Task item: Repeat every line below exactly, word for word.

Data section:
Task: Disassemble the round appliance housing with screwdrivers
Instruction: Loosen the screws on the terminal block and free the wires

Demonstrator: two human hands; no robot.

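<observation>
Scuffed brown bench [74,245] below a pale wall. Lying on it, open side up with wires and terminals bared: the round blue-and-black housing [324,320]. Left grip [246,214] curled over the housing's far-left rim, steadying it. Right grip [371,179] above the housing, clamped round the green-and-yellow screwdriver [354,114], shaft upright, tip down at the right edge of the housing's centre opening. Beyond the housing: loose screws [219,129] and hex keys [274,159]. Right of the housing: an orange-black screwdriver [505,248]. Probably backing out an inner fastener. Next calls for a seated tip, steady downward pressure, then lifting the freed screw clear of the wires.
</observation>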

Answer to the problem:
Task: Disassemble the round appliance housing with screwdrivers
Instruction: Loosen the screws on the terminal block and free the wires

Demonstrator: two human hands; no robot.

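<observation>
Scuffed brown bench [74,245] below a pale wall. Lying on it, open side up with wires and terminals bared: the round blue-and-black housing [324,320]. Left grip [246,214] curled over the housing's far-left rim, steadying it. Right grip [371,179] above the housing, clamped round the green-and-yellow screwdriver [354,114], shaft upright, tip down at the right edge of the housing's centre opening. Beyond the housing: loose screws [219,129] and hex keys [274,159]. Right of the housing: an orange-black screwdriver [505,248]. Probably backing out an inner fastener. Next calls for a seated tip, steady downward pressure, then lifting the freed screw clear of the wires.
</observation>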

The answer, as written, is complete.